Recently, deep learning methods [4,5] have been effective in target detection [6]. Object detection methods based on deep learning can be classified into two stages and one stage. The two-stage method is a series of R-CNN (Region-CNN) algorithms, which the core is CNN (Convolutional Neural Network) [7,8], such as R-CNN [9], Fast R-CNN (Fast Regions with CNN) [10], and Faster R-CNN (Faster Regions with CNN) [11]. This method first uses a heuristic method to search the CNN network to generate candidate regions and then performs classification and regression on the candidate regions. The other is the single-stage algorithm of SSD (Single Shot Multi-Box Detector) [12] and YOLO series [13–15]. The CNN network is used to predict the categories and positions of different targets directly. The single-stage method is faster than the two-stage method, but it reduces the accuracy, making it suitable for video surveillance. The above method can also be applied to detecting wearing a helmet. Literature [16] proposed a safety helmet detection method based on Faster R-CNN and achieved a detection accuracy of 90%. In [17], the author made improvements based on Faster R-CNN, combining online mining with multi-part detection to identify whether workers are wearing safety helmets. The helmet detection algorithm proposed by Wu et al. is based on the improved YOLOv3 (YOLO version 3) [15] model. It seems that the accuracy of YOLOv3 is slightly better than that of SSD and slightly inferior to Faster R-CNN. However, the speed of YOLOv3 is at least twice that of SSD and Faster-RCNN [18]. In April 2020, Bochkovskiy et al. [19] proposed YOLOv4 (YOLO version 4). This model uses CSP (Cross Stage Partial) Darknet-53 as the backbone network and uses PANet (Path Aggregation Networks) to replace the FPN (Feature Pyramid Networks) algorithm in the YOLOv3 network. In June 2020, Jocher [20] proposed YOLOv5, which added the Focus structure to the backbone network to achieve a new benchmark for the best balance of speed and accuracy.

Based on YOLOv5, this paper adds the Attention Mechanism, Mish activation function, and CIoU Loss function to enhance the original YOLOv5’s detection ability in small targets and occlusion situations. Experiments show that the algorithm proposed in this paper has superior performance.

The rest of the paper is organized as follows: Section 2 gives the basic principles of YOLOv5; Section 3 describes the improved YOLOv5 algorithm proposed in this article; Section 4 is the experimental part, which is compared and analyzed with related algorithms; Section 5 summarizes and points out further research directions.

2 YOLOv5

There are four versions in the official code of YOLOv5, YOLOv5s, YOLOv5m, YOLOv5l, and YOLOv5x. Among them, YOLOv5s has the smallest volume, and the other three are constantly deepening and widening on this basis. The work of this paper is based on YOLOv5s.

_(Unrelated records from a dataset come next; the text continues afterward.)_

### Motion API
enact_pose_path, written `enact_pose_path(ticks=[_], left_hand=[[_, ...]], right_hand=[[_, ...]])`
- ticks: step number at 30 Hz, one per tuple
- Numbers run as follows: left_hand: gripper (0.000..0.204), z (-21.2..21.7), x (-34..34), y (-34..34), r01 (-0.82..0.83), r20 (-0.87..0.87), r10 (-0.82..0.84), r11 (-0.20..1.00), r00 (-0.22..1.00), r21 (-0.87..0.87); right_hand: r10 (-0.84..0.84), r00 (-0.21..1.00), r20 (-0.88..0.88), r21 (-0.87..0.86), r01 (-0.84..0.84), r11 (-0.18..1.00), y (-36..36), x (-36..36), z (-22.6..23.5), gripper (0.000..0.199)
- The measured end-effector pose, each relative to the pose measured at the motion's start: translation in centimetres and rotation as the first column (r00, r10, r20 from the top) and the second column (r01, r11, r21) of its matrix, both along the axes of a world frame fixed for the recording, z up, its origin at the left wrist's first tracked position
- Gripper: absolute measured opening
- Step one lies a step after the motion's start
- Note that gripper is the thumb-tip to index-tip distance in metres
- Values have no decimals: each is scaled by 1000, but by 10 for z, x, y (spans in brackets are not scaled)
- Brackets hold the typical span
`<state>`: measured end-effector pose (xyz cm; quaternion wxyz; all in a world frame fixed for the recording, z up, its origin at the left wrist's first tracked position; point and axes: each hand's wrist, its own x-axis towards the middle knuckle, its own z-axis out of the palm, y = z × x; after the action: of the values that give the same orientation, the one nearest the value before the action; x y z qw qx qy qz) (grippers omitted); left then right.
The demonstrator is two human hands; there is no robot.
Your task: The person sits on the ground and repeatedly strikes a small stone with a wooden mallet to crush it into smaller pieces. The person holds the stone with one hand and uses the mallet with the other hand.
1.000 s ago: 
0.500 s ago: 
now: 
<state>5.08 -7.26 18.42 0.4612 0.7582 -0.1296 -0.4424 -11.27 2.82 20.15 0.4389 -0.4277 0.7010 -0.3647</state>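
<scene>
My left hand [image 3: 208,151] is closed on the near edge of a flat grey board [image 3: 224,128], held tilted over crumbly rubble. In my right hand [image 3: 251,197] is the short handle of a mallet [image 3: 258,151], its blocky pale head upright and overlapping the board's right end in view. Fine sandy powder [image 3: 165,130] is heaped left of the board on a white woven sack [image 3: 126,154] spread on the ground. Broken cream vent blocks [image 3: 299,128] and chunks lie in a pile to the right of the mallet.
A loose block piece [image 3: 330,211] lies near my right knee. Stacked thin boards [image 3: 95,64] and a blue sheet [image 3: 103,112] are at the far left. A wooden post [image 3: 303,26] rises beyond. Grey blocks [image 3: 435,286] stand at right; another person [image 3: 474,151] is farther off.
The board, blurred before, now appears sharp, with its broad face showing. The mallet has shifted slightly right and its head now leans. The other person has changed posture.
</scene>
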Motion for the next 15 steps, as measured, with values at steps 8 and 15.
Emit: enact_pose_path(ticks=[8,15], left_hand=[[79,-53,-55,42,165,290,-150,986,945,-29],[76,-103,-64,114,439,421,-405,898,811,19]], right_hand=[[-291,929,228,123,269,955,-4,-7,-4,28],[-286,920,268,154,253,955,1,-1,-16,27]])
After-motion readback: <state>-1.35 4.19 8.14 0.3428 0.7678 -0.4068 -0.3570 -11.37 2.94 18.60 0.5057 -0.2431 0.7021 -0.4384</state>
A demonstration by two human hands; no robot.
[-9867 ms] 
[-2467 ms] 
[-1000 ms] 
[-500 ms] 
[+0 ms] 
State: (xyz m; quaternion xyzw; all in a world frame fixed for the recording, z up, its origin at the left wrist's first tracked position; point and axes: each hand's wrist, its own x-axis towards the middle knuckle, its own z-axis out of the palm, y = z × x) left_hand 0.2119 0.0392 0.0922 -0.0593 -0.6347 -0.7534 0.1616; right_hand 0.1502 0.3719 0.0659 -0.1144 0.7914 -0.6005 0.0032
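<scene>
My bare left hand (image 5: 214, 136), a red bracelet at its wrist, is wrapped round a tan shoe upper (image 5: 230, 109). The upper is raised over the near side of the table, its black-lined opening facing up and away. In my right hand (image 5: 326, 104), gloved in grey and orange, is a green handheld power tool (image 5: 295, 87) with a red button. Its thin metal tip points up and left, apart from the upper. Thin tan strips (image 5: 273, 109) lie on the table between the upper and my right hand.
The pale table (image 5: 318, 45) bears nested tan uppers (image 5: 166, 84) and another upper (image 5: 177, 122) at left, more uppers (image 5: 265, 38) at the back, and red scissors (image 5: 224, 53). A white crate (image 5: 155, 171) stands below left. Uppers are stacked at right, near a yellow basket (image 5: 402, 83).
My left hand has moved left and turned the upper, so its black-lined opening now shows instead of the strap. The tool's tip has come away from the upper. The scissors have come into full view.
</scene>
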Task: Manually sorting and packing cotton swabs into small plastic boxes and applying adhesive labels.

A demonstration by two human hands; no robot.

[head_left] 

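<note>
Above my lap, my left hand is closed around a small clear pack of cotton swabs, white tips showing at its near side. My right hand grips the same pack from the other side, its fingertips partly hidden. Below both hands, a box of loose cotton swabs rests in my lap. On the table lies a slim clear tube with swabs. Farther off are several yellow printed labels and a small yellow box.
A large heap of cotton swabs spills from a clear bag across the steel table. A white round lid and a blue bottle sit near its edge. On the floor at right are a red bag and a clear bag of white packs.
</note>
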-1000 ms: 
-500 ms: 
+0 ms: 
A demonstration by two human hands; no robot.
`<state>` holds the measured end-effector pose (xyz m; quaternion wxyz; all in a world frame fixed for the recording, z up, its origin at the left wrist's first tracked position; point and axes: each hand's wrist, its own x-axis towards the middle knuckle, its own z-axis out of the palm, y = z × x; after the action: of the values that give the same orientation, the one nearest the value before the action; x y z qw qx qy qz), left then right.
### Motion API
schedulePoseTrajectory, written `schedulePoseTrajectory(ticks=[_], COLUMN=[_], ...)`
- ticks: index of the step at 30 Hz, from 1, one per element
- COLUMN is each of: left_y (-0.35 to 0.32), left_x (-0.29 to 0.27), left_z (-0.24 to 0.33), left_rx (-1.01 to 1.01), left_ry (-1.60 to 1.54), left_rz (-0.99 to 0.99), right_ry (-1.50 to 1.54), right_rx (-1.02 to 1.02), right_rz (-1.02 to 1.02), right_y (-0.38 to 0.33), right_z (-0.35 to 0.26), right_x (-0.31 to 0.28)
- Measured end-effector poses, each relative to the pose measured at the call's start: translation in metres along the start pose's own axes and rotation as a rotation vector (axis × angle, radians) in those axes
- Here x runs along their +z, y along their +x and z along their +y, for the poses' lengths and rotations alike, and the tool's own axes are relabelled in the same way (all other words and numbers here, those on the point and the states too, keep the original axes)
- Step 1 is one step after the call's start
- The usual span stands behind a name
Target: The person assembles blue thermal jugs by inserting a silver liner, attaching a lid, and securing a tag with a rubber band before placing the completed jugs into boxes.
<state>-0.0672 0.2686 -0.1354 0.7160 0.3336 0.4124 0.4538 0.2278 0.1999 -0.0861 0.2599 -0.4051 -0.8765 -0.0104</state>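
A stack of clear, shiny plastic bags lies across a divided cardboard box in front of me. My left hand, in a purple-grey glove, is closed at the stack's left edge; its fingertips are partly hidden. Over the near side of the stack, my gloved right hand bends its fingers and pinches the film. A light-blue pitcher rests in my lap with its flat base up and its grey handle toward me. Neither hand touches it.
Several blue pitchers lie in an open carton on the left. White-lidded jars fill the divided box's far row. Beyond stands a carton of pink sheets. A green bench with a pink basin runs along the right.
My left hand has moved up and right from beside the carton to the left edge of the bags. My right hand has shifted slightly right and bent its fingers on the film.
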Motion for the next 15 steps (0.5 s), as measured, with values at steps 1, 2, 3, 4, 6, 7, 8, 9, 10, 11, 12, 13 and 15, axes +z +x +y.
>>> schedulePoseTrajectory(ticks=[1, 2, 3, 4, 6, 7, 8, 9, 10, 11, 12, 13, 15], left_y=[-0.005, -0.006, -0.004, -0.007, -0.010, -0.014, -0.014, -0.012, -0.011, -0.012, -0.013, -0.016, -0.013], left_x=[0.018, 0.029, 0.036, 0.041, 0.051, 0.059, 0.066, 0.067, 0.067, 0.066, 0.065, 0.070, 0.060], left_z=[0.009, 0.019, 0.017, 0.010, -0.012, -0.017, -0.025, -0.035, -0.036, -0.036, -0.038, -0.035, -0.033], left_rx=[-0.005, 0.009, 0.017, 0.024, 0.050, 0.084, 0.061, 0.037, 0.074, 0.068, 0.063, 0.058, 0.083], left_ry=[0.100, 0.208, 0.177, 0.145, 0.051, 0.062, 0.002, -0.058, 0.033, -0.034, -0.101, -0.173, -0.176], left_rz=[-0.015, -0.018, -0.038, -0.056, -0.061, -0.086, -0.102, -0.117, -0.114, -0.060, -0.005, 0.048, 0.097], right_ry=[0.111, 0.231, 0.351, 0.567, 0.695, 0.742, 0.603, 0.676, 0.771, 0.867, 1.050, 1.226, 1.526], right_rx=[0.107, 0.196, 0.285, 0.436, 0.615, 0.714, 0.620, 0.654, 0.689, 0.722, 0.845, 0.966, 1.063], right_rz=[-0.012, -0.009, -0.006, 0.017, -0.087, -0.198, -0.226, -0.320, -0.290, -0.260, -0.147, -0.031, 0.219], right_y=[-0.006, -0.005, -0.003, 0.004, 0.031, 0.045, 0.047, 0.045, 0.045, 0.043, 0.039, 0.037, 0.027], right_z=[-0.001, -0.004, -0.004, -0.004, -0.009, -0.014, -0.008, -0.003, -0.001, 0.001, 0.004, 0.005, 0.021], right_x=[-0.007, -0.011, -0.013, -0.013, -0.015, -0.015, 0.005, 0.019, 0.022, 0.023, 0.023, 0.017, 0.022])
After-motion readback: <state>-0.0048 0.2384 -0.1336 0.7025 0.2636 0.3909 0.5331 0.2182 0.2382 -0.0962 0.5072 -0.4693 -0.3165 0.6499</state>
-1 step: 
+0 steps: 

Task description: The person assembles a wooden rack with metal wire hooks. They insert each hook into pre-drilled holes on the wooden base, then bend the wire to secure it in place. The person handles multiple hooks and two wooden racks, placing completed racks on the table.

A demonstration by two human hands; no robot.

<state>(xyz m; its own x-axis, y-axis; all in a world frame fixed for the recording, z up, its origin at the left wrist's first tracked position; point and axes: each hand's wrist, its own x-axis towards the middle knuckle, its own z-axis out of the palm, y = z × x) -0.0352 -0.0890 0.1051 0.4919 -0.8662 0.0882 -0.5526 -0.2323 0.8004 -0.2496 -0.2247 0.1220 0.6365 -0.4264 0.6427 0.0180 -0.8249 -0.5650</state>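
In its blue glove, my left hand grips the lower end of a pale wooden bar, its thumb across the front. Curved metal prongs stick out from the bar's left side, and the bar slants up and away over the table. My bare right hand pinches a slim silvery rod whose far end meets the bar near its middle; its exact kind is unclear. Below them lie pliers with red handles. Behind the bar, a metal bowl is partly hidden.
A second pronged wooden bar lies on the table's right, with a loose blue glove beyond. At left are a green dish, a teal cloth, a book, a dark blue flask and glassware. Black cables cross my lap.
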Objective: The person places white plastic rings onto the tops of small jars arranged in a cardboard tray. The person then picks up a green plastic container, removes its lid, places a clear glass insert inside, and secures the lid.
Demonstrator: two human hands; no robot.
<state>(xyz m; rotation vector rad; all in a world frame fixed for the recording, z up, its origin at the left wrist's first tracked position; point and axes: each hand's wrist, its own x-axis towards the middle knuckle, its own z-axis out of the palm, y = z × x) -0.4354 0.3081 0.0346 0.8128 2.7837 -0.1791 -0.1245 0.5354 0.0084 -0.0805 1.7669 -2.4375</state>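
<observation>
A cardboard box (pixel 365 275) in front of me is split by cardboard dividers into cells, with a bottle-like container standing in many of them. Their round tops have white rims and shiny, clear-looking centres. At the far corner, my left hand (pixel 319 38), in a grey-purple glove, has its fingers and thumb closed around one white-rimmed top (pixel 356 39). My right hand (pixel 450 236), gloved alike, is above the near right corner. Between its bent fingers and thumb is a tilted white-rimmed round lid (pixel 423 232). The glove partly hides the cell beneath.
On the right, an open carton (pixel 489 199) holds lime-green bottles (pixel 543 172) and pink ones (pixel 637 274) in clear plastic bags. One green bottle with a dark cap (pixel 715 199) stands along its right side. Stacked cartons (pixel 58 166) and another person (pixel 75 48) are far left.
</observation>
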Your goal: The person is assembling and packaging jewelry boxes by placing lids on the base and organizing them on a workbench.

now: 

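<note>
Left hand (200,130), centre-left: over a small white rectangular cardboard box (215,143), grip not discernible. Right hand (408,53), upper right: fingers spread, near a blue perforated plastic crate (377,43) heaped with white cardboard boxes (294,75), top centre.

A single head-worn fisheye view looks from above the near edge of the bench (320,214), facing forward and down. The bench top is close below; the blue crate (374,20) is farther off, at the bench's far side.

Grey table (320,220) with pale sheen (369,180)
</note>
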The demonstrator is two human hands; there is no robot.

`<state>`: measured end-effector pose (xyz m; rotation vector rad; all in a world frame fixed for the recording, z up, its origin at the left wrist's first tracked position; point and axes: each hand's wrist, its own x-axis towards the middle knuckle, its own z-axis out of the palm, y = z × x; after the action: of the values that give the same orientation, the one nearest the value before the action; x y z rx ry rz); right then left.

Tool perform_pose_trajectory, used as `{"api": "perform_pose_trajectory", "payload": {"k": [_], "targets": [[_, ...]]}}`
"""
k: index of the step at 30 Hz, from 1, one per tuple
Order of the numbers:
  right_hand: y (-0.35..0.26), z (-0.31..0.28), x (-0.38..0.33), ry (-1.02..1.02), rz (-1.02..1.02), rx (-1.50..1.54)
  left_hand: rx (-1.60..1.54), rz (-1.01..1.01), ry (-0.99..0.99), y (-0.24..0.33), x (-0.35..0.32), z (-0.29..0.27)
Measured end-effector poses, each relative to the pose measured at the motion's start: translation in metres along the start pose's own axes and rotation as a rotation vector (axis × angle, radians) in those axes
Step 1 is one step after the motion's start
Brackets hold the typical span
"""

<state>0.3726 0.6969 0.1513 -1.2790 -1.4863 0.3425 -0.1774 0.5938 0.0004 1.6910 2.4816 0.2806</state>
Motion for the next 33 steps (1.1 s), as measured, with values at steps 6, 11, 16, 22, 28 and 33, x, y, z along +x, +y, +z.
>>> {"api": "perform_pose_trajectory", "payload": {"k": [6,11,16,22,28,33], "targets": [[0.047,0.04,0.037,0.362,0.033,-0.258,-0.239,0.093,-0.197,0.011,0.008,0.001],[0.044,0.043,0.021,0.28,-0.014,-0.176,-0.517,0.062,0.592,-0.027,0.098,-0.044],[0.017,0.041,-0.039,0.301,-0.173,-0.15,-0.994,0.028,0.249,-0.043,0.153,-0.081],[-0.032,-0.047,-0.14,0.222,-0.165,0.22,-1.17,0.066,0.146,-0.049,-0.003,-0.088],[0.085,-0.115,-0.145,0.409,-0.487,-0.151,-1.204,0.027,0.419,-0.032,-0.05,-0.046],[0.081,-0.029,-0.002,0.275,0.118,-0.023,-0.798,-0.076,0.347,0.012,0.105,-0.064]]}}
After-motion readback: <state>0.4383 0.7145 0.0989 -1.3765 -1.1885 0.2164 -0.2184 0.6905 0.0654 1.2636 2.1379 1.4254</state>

YOLOv5 includes input, Backbone, Neck, and prediction components. The input of YOLOv5 uses the same Mosaic data enhancement method as YOLOv4 and adaptive anchor box calculation and image scaling. Among them, adding the most miniature black padding to the original image adaptive scaling can effectively improve the interactive speed of YOLOv5.

In the Backbone part, YOLOv5 uses the Focus structure, which is unavailable in previous versions. It adopts a slicing operation, which can keep the information of the image intact when the image is down-sampled. For example, after the original 608 × 608 × 3 image is sliced, it first becomes a 304 × 304 × 12 feature map, and then after a convolution operation of 32 convolution kernels, it finally becomes a 304 × 304 × 32 feature map. Here, the Focus structure of Yolov5s uses 32 convolution kernels, while the number of the other three structures has increased. In the Backbone part, Yolov5 also uses a CSP structure. Unlike Yolov4, which is only used in the backbone network, Yolov5 designs two CSP structures, CSP1_X structure in the Backbone part and CSP2_X in the Neck part.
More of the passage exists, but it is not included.